> **Exercise goal**: Whenever a line in the listing below holds the string "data", include it in the count. Say how many such lines there are and nothing more.

^^^^

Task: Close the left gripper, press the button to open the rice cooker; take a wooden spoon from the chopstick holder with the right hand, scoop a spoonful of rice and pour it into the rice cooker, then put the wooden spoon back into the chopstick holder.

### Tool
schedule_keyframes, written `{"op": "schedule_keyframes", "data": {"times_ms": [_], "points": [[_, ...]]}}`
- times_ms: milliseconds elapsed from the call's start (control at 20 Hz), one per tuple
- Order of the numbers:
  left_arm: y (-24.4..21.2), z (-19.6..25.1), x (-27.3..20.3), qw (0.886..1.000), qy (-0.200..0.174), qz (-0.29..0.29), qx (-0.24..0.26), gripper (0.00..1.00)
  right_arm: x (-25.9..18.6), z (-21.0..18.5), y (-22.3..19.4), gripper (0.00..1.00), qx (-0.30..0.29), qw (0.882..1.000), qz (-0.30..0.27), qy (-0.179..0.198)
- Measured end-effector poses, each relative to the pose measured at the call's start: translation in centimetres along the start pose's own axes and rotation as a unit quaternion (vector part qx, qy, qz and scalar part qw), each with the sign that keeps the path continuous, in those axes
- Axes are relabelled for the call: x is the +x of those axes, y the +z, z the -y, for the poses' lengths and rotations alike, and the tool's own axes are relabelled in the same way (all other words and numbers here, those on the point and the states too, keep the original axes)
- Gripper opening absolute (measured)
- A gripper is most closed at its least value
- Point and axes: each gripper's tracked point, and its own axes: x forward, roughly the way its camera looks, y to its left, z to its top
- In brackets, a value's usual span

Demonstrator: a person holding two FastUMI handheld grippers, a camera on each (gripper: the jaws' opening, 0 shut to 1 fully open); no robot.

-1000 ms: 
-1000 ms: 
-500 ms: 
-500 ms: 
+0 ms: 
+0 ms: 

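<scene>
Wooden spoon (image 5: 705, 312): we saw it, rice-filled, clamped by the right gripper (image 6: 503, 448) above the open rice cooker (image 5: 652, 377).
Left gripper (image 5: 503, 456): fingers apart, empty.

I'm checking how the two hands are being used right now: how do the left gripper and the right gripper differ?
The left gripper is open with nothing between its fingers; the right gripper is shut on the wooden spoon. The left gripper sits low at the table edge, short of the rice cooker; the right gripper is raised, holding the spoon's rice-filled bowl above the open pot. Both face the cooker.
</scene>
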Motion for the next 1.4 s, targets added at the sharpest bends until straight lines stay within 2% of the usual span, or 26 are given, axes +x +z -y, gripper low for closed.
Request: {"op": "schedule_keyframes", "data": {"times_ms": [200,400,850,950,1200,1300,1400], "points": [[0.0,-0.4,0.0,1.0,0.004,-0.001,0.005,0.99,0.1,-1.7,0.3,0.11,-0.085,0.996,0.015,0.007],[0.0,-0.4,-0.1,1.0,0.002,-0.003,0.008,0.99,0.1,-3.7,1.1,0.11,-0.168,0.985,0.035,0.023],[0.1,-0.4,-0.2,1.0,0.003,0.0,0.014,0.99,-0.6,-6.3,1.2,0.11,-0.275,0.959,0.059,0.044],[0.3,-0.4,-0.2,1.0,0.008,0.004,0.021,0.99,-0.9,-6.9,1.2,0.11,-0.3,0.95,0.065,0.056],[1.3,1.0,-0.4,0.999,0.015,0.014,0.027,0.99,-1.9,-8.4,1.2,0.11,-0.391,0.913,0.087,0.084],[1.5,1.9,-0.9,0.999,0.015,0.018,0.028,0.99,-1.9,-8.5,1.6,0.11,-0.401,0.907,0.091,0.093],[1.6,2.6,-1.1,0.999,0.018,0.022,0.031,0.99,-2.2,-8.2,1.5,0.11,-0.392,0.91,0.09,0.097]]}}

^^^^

> **Response to this exercise**: 2